Old Style (O.S.) and New Style (N.S.) indicate dating systems before and after a calendar change, respectively. Usually, this is the change from the Julian calendar to the Gregorian calendar as enacted in various European countries between 1582 and 1923. 

In England, Wales, Ireland and Britain's American colonies, there were two calendar changes, both in 1752. The first adjusted the start of a new year from 25 March (Lady Day, the Feast of the Annunciation) to 1 January, a change which Scotland had made in 1600. The second discarded the Julian calendar in favour of the Gregorian calendar, skipping 11 days in the month of September to do so.  To accommodate the two calendar changes, writers used dual dating to identify a given day by giving its date according to both styles of dating.

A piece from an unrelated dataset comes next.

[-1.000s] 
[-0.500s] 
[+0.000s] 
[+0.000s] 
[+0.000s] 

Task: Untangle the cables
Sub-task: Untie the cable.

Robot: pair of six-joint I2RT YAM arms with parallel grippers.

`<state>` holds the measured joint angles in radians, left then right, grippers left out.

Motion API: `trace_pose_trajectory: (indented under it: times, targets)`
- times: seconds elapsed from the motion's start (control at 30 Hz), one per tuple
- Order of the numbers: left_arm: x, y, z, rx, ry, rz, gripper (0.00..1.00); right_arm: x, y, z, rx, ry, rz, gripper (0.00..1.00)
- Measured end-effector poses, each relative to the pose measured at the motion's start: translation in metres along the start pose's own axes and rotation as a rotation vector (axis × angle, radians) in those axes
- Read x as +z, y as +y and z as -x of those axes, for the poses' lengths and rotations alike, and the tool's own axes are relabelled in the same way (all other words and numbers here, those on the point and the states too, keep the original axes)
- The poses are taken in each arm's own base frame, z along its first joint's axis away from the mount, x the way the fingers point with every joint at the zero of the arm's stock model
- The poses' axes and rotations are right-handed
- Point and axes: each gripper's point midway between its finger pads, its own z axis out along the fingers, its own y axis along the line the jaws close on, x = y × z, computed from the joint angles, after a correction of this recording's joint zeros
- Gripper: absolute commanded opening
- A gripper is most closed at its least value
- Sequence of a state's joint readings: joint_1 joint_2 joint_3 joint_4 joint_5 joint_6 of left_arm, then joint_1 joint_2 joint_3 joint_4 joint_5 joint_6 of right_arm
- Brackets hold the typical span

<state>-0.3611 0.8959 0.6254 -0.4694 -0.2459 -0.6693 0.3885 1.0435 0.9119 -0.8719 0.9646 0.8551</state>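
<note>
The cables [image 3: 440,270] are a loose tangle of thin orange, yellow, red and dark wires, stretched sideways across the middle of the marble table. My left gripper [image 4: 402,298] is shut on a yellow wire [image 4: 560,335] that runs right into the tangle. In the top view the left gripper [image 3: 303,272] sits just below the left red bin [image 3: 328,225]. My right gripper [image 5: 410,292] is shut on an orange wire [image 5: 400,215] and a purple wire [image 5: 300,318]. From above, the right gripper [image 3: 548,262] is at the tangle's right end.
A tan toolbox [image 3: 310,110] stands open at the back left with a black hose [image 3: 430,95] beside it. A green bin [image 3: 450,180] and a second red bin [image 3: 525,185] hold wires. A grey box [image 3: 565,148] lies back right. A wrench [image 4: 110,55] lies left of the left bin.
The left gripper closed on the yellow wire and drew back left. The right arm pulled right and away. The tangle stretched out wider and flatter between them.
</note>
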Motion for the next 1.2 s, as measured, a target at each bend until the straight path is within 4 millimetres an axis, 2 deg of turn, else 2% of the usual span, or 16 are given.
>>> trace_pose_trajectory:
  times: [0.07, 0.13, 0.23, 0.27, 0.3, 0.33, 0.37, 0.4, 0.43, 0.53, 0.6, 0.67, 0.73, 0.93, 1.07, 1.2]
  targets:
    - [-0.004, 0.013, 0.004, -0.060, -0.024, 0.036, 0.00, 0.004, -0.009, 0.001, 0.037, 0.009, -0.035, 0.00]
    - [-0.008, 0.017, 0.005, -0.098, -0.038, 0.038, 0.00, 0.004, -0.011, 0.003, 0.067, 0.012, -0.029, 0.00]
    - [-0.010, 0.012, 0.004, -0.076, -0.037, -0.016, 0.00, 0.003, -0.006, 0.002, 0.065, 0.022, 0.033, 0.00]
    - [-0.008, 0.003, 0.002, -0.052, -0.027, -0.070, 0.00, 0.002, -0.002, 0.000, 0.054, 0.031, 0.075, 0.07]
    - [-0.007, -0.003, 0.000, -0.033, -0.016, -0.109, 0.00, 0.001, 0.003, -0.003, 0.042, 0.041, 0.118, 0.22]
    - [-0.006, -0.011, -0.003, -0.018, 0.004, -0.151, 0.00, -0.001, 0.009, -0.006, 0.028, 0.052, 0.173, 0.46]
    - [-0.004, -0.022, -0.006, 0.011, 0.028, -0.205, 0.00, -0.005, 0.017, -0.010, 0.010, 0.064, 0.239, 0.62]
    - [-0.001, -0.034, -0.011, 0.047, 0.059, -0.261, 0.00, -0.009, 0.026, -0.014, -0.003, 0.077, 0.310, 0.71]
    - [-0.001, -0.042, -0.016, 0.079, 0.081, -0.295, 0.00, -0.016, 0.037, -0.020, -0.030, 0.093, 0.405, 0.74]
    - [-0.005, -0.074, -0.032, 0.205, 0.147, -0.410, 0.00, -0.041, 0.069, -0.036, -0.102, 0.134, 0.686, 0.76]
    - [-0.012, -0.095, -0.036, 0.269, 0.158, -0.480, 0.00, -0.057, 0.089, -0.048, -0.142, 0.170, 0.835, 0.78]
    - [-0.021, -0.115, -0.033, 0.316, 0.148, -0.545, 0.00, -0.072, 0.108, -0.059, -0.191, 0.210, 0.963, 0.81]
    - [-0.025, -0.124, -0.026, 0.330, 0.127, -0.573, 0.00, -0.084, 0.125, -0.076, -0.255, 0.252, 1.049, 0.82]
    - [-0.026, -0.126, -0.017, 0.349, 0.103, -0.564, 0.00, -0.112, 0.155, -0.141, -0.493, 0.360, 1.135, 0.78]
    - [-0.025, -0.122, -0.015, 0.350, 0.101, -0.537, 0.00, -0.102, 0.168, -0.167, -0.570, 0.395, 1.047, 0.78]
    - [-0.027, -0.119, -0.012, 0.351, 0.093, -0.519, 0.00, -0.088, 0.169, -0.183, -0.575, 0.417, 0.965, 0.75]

For countries such as Russia where no start of year adjustment took place, O.S. and N.S. simply indicate the Julian and Gregorian dating systems.

Britain and its colonies or possessions

In the Kingdom of Great Britain and its possessions, the Calendar (New Style) Act 1750 introduced two concurrent changes to the calendar. The first, which applied to England, Wales, Ireland and the British colonies, changed the start of the year from 25 March to 1 January with effect from "the day after 31 December 1751". (Scotland had already made this aspect of the changes, on 1 January 1600.) The second (in effect) adopted the Gregorian calendar in place of the Julian calendar. Thus "New Style" can either refer to the start of year adjustment, or to the adoption of the Gregorian calendar, or to the combination of the two.

Start of year adjustment 

When recording British history, it is usual to quote the date as originally recorded at the time of the event, but with the year number adjusted to start on 1 January. The latter adjustment may be needed because the start of the civil calendar year was not always 1 January and was altered at different times in different countries. From 1155 to 1752, the civil or legal year in England began on 25 March (Lady Day); so for example, the execution of Charles I was recorded at the time in Parliament as happening on 30 January 1648 (Old Style). In newer English language texts this date is usually shown as "30 January 1649" (New Style). The corresponding date in the Gregorian calendar is 9 February 1649, the date by which his contemporaries in some parts of continental Europe would have recorded his execution.

The O.S./N.S. designation is particularly relevant for dates which fall between the start of the "historical year" (1 January) and the legal start date, where different. This was 25 March in England, Wales, Ireland and the colonies until 1752 and until 1600 in Scotland.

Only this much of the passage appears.